# Problem details
The response must contain every line below in which "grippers" appears.
::::
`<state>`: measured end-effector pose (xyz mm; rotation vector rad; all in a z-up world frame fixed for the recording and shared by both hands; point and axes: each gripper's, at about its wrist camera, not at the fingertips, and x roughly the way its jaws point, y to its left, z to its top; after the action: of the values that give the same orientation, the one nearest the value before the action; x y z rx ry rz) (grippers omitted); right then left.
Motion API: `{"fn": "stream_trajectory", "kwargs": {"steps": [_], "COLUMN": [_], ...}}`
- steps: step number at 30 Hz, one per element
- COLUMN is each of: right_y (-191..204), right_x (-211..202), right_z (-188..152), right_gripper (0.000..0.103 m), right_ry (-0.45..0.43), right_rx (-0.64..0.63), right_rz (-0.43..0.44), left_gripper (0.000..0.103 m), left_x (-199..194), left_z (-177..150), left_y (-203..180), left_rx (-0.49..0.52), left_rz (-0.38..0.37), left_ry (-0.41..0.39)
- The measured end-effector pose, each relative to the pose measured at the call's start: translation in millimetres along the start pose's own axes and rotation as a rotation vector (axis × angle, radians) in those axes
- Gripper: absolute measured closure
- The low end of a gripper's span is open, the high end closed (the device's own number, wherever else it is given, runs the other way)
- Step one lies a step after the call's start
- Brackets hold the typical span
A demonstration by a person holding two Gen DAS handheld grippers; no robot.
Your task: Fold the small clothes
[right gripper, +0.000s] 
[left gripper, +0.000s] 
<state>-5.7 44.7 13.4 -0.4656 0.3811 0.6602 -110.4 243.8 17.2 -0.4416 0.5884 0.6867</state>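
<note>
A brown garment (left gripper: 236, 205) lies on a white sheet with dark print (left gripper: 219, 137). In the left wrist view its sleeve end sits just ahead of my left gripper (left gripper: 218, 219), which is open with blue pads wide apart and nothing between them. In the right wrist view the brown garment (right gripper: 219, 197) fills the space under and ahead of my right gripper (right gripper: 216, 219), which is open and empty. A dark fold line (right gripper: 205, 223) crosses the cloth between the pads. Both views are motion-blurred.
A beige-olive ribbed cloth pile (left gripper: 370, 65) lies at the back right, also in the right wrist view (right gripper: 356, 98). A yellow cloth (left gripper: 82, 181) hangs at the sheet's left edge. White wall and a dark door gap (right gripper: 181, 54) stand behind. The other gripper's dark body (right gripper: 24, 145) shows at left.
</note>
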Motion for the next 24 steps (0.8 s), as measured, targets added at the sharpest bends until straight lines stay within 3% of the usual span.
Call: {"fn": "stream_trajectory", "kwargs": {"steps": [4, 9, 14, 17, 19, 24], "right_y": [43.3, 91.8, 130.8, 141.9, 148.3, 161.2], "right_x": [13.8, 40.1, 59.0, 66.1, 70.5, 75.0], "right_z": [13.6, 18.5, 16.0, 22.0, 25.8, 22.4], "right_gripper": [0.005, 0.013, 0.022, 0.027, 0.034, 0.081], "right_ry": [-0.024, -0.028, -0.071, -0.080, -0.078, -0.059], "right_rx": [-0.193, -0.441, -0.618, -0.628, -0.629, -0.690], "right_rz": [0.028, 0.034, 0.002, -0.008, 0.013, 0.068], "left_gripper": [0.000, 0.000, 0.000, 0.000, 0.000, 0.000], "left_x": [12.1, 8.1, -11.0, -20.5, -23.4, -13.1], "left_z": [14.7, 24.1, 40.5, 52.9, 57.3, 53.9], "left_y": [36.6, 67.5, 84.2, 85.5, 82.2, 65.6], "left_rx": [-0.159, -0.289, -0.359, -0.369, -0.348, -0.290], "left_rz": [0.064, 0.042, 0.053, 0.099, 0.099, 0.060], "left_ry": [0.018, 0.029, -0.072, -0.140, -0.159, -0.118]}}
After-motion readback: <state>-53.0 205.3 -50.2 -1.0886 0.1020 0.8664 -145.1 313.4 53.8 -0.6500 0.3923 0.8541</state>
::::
# Response
`<state>`: measured end-effector pose (xyz mm; rotation vector rad; all in a z-up world frame fixed for the recording and shared by both hands; point and axes: each gripper's, at about its wrist camera, not at the fingertips, and x roughly the way its jaws point, y to its left, z to its top; after the action: of the values that give the same orientation, the one nearest the value before the action; x y z rx ry rz) (grippers omitted); right then left.
A demonstration by a person holding two Gen DAS handheld grippers; no robot.

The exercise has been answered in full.